I think that anyone with knowledge of the intellectual history of law is keenly aware of the church’s problem of breaking up the large family holdings, and the law’s problem of preventing retaliation.
What I think has proven difficult for most people in the conservative and certainly in the libertarian movements, is the recognition that property rights must extend to cover all those impositions that invoke retaliation.
—-“Frost and Harpending argue that Human nature has been domesticated through breeding out violent men by the state. HBD chick & Jayman are arguing that the state replaced clan violence and directed it toward its enemies. It‘s really a question of whether cooperation with strangers on a mass scale occurred before or after the rise of the state. They agree on most things, “Yes, I see the two processes as being complementary.
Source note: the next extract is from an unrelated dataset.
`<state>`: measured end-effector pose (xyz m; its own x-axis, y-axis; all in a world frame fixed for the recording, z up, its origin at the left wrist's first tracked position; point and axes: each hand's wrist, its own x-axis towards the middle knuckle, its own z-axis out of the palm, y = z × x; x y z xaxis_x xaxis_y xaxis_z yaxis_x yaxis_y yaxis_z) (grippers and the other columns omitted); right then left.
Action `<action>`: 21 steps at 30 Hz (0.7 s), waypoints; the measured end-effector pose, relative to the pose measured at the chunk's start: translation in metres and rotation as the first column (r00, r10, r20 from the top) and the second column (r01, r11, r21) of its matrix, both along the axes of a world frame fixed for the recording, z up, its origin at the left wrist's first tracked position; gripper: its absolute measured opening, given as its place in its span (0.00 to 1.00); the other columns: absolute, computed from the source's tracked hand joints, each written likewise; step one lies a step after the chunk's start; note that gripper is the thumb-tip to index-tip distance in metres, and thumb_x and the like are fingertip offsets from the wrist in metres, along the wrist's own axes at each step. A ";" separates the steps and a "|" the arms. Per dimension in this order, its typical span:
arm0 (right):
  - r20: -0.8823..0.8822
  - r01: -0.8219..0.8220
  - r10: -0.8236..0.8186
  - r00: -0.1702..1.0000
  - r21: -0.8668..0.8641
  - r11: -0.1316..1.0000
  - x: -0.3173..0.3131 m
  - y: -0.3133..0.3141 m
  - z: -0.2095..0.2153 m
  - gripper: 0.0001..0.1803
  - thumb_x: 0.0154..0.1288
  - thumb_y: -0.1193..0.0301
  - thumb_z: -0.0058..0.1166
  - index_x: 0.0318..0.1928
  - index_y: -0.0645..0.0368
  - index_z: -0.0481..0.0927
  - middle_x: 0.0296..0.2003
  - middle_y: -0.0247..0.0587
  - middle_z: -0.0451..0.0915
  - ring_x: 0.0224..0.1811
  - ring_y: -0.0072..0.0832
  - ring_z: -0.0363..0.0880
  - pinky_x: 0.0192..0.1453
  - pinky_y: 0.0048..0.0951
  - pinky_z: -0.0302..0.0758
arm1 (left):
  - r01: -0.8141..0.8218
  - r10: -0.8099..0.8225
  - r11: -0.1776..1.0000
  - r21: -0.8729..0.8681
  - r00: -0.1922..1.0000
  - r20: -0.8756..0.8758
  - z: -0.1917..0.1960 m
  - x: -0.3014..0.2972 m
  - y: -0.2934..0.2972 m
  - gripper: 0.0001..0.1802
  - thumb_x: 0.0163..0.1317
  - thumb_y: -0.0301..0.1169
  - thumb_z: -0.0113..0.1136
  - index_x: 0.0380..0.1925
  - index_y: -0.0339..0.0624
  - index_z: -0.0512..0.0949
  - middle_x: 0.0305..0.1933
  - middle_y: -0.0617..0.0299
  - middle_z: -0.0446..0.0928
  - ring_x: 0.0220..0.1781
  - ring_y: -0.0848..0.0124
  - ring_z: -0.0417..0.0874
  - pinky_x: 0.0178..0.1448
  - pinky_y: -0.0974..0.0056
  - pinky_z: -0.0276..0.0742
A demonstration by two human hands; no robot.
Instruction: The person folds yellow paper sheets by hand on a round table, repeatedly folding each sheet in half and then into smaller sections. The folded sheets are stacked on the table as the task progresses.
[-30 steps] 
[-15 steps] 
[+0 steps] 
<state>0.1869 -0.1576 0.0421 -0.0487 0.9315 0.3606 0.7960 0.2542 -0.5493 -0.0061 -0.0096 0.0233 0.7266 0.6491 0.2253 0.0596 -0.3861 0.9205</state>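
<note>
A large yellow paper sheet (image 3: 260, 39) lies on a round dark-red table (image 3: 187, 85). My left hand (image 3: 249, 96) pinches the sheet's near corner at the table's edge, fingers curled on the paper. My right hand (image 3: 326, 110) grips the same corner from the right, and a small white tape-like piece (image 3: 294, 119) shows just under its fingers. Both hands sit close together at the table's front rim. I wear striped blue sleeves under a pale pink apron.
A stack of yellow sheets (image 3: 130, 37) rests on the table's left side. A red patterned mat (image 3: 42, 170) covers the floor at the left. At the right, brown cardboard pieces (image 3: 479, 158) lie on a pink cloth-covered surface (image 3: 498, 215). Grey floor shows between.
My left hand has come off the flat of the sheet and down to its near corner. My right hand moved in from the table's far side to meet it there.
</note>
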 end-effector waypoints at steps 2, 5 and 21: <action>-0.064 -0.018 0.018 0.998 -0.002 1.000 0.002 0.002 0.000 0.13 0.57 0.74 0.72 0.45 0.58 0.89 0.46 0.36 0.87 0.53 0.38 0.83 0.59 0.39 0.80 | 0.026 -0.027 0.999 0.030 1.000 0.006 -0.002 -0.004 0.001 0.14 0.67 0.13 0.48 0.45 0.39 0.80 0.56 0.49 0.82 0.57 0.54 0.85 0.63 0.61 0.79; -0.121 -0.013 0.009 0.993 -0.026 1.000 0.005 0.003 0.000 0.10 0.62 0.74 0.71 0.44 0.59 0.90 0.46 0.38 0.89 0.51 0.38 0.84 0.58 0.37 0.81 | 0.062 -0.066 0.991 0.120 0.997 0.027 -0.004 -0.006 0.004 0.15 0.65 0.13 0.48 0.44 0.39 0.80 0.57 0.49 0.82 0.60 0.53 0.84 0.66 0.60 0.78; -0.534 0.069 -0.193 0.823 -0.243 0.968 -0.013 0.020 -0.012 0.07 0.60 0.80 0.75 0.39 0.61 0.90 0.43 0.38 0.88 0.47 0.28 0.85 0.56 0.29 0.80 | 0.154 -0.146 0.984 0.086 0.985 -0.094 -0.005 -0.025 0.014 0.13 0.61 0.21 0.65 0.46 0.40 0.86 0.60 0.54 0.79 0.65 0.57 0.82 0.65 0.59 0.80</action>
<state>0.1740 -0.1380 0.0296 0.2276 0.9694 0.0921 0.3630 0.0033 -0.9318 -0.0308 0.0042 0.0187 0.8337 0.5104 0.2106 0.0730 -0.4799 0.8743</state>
The dissolution of clannishness was both a cause and an effect of the pacification of social relations.”—-Bret Lynn
While we consider the central problem the state, the state is the result of suppressing private impositions while preserving political rents to pay for that suppression.
But the central problem we face if we wish to reduce or eliminate the interference and rent seeking of the state, is to eliminate by way of the common law, using positive assertion of property rights, all actions that produce rents, whether in public or private life.
First we centralize rents to suppress local rents and increase local productivity. Next we eliminate rents in order to suppress political parasitism endemic to all monopoly and all monopoly bureaucracy.